Value patient involvement and contributions to the project
The time and energy patient partners give to a research project is an invaluable asset to research teams. Letting patient partners know that they are appreciated and that their contributions impacted the project seemed to be crucial to foster their involvement in other projects. For instance, a patient mentioned that feeling valued was a great motivator for engaging in projects: “This may be why I now look forward to getting involved in a new project - to feel valued” (interview, PP). Valuing patient partners’ involvement also implies offering them financial compensation for their time and work. One patient partner revealed that receiving compensation for her involvement was an interesting benefit (interview, PP). The importance of valuing patient partners’ time and contributions is especially important considering how some patients experienced low self-confidence within this initiative. In the interviews, one of the patient partners confided that she was afraid that the time invested in her was worthless: “And then later on I understood, I thought ‘so they are doing recruitment’. So, then I started being afraid that you invested in me, because now I get compensated, you take time to train me, but what if I don’t do the job?” (interview, PP).
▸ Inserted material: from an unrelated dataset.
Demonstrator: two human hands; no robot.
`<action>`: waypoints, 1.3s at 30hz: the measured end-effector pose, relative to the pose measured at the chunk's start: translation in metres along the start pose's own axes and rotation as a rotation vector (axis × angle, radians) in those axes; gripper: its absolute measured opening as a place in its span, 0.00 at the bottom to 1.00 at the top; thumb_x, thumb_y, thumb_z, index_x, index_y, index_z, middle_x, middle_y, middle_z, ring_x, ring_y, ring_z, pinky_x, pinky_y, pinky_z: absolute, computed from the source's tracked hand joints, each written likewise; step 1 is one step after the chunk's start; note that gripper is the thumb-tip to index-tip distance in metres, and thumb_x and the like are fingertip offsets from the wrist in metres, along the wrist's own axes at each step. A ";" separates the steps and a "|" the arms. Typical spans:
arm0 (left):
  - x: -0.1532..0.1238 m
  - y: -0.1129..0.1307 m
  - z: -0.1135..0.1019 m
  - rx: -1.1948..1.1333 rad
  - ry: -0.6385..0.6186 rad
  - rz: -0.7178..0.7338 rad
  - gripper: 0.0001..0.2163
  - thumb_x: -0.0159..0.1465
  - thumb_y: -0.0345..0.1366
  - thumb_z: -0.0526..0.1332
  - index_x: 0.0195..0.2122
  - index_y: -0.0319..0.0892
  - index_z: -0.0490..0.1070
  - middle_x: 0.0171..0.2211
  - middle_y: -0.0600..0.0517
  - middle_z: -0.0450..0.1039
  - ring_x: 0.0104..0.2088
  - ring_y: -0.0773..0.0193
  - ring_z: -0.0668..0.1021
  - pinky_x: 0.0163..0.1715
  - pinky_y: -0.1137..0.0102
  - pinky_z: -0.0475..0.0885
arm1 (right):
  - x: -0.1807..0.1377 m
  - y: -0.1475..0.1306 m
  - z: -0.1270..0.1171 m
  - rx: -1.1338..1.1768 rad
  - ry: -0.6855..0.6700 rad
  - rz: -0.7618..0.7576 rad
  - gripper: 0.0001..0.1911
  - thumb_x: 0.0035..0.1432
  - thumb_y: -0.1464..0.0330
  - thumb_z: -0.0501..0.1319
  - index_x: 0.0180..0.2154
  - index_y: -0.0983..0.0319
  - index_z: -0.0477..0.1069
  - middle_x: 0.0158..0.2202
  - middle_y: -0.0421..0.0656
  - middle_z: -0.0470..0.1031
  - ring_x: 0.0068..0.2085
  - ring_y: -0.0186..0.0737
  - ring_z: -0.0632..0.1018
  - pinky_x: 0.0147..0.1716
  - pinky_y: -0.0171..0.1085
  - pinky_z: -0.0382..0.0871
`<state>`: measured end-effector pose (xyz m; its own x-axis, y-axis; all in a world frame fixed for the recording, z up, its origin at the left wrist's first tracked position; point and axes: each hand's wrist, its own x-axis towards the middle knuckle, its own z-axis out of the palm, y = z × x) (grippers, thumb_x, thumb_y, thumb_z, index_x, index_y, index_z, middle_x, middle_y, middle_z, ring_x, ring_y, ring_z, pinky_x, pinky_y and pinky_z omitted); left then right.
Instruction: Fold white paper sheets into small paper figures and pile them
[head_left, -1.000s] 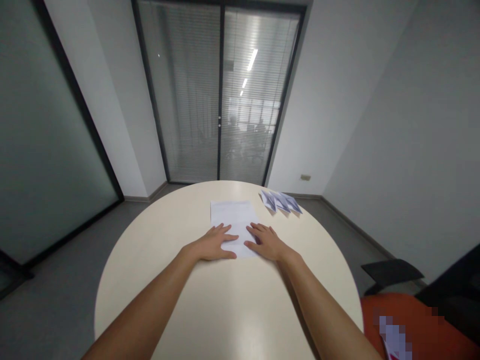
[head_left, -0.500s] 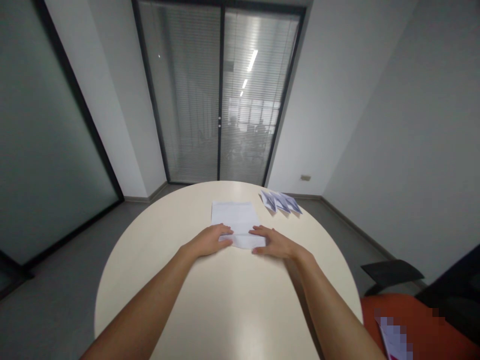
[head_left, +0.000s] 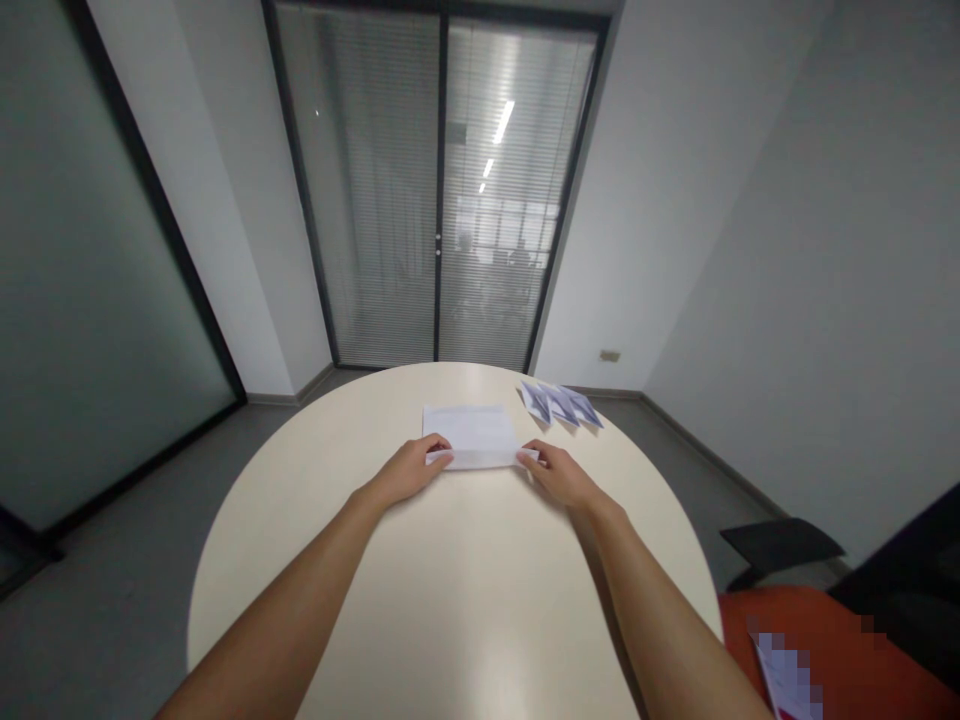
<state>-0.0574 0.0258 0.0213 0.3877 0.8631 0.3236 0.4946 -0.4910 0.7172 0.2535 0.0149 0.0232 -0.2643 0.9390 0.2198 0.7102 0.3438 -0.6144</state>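
Note:
A white sheet of paper [head_left: 471, 428] lies on the round table, its near edge turned up and folded over into a strip. My left hand [head_left: 414, 466] pinches the left end of that strip between thumb and fingers. At the right end, my right hand [head_left: 556, 474] grips the strip in the same way. The far part of the sheet rests flat on the tabletop.
Several folded paper pieces [head_left: 561, 405] stand at the table's far right edge. The cream round table [head_left: 450, 580] fills the middle. An orange chair [head_left: 840, 640] with a black armrest [head_left: 784, 540] is at the lower right; glass doors [head_left: 439, 200] are beyond.
The paper's near edge has come up and over, away from me, making the sheet shorter. Both hands went from lying spread on the paper to pinching its folded ends.

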 end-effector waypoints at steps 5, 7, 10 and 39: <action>0.000 -0.004 -0.002 0.027 0.041 -0.050 0.13 0.64 0.44 0.60 0.46 0.44 0.72 0.40 0.50 0.79 0.36 0.59 0.77 0.40 0.67 0.69 | 0.000 0.000 -0.001 -0.040 0.056 -0.004 0.19 0.67 0.54 0.52 0.41 0.61 0.73 0.29 0.43 0.75 0.31 0.41 0.75 0.33 0.37 0.62; 0.000 -0.005 -0.003 0.036 0.051 -0.056 0.13 0.64 0.44 0.59 0.46 0.45 0.72 0.40 0.51 0.78 0.34 0.60 0.77 0.39 0.67 0.69 | 0.001 -0.001 -0.001 -0.025 0.067 0.002 0.18 0.67 0.55 0.53 0.41 0.61 0.72 0.30 0.43 0.76 0.32 0.42 0.75 0.33 0.37 0.62; 0.001 -0.006 -0.003 0.054 0.069 -0.055 0.13 0.65 0.45 0.58 0.45 0.45 0.73 0.40 0.51 0.78 0.33 0.61 0.75 0.39 0.67 0.69 | 0.000 -0.001 0.000 -0.001 0.080 0.008 0.18 0.67 0.55 0.53 0.43 0.61 0.71 0.31 0.43 0.76 0.32 0.42 0.75 0.34 0.37 0.63; 0.004 -0.001 -0.003 0.072 0.175 -0.061 0.15 0.66 0.46 0.58 0.49 0.44 0.73 0.31 0.55 0.73 0.27 0.64 0.70 0.31 0.70 0.64 | 0.007 0.014 0.008 0.112 0.139 -0.016 0.12 0.61 0.58 0.58 0.41 0.59 0.66 0.35 0.43 0.74 0.35 0.42 0.74 0.35 0.40 0.67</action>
<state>-0.0592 0.0302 0.0235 0.2178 0.8957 0.3877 0.5700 -0.4392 0.6944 0.2557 0.0263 0.0101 -0.1766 0.9279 0.3283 0.6277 0.3631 -0.6886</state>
The research team showed participants that their involvement in this initiative was of great importance by expressing gratitude and providing positive feedback.
Patient feedback
As mentioned, all patient partners involved in the project were invited to a follow-up meeting where results of the project were presented and discussed. Four patient partners who had taken part in the interviews accepted the invitation and attended the meeting. All patients felt that the results represented generally well their experiences in the project, as well as what they said in the interviews. They find the four components of patient engagement (i.e. initiation of partnership, interest development, capacity building and involvement in research) relevant, as well as the strategies associated with each. Some patients questioned the wording utilized. For instance, one patient partner found the word ‘engagement’ unclear, and suggested to define it. Patients also offered advice related to knowledge translation of the results to organizational and community partners involved in the project.